* _Description of the task_: Copy out, from the data, each line containing the string "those".

◇ ◇ ◇

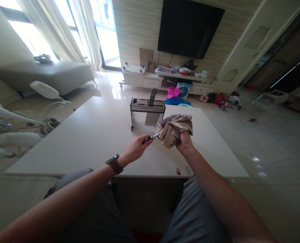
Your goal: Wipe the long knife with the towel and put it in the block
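My left hand (137,148), a watch on its wrist, is closed around the dark handle of a black-handled metal utensil (147,139). The utensil's narrow bright shank runs up to the right into a bunched brown and beige cloth (174,130), which hides its far end, so its exact kind cannot be told. My right hand (185,142) grips that cloth from the lower right, over the table. Just beyond my hands a knife block (148,105) with a slotted metal top stands upright. One knife (153,97) sits in it, black handle up, its broad blade showing below.
Two small objects (178,171) lie near the front edge of the white table (71,141). White chair parts (45,90) stand at the left. Beyond the table are a pink basket (173,91), a blue tub (176,101) and a low cabinet (142,81).
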A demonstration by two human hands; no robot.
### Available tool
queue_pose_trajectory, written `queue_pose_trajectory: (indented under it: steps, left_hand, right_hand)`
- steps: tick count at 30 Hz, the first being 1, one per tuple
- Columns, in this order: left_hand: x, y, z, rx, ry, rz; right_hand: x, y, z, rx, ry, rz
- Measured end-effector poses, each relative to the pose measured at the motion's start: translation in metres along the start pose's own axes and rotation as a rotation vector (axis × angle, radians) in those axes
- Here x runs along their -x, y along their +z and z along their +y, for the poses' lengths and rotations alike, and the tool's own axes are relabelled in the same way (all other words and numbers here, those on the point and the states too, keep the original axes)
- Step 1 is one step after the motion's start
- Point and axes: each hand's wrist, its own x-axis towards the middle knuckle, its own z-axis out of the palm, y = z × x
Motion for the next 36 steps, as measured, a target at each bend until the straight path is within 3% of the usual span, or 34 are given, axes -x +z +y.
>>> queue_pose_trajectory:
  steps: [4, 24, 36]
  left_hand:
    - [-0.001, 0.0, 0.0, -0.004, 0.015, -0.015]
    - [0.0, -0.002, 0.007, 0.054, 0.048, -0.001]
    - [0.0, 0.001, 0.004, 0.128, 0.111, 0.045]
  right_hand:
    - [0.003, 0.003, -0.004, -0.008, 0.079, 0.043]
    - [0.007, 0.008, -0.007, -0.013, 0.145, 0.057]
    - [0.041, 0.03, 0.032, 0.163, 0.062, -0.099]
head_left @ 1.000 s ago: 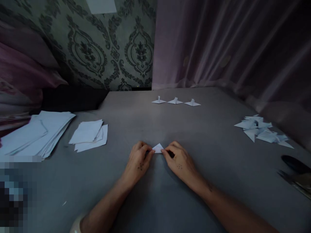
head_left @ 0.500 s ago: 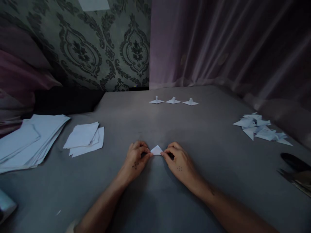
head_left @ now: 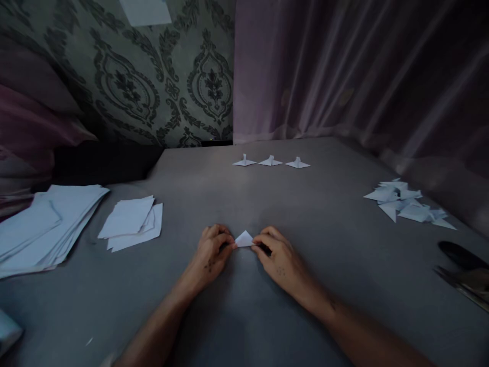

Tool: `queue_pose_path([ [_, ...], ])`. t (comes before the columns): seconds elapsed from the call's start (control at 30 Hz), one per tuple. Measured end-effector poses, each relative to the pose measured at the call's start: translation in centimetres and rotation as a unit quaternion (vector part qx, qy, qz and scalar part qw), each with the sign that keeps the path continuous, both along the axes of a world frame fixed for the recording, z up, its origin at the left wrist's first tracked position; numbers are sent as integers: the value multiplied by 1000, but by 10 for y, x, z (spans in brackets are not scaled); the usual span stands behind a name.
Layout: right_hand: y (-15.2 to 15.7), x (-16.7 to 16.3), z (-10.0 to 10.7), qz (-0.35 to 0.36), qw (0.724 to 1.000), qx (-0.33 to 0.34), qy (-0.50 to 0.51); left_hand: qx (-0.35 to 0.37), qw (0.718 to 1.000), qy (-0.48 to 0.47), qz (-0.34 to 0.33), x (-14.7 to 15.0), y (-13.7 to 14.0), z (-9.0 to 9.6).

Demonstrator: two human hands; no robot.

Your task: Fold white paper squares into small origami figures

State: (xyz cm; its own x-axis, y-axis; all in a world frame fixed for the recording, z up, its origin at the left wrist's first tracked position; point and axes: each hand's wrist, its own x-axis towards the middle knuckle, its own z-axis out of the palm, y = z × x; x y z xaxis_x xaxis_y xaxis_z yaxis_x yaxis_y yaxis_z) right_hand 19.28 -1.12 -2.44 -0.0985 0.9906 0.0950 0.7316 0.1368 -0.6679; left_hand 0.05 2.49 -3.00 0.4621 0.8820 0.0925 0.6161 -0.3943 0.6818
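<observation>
Between my two hands lies a small white folded paper (head_left: 244,238), a triangle with its point facing away from me, low over the grey cloth surface (head_left: 244,311). My left hand (head_left: 214,250) pinches its left corner between thumb and fingers. At the right corner, my right hand (head_left: 275,251) has its thumb and index finger closed on the paper. The paper's outer corners are hidden by the fingertips. Farther back, three folded paper cranes (head_left: 271,161) stand in a row with wings spread.
At left lie a stack of large white sheets (head_left: 76,219) and a smaller pile of paper squares (head_left: 128,216). Several paper cranes (head_left: 407,201) are heaped at right, near dark scissors (head_left: 460,255). A curtain (head_left: 305,66) and patterned wall (head_left: 164,76) border the back.
The view has tilted up slightly, shifting things a little down and left. Both hands still hold the folded paper by its corners, with the right fingers moved slightly.
</observation>
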Motion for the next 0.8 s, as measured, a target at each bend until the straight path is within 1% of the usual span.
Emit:
queue_pose_path([
  [0.1,-4,1,2,21,999,3,-28,25,1000,13,-4,1,-6,-1],
  [0.17,-6,1,3,23,999,-2,-42,33,999,14,-5,2,-8,-1],
  [0.43,-3,-3,2,0,997,-7,-78,14,999,12,38,4,-8,-5],
  [0.57,-1,-7,-2,-13,994,11,-108,29,998,18,49,4,-8,-11],
  [0.7,0,-9,-4,-14,989,27,-144,47,998,23,42,3,-7,-14],
  [0.8,0,-10,-4,-13,988,23,-153,41,999,14,32,2,-7,-11],
])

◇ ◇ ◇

* _Answer section_:
- Measured end-effector poses, each relative to the pose measured at the motion's start: translation in metres along the start pose's own axes and rotation as a rotation vector (axis × angle, radians) in those axes
- Here x runs along their -x, y along their +z and z along their +y, for the poses' lengths and rotations alike, and the tool's own axes are relabelled in the same way (all other words and numbers here, those on the point and the states too, keep the original axes)

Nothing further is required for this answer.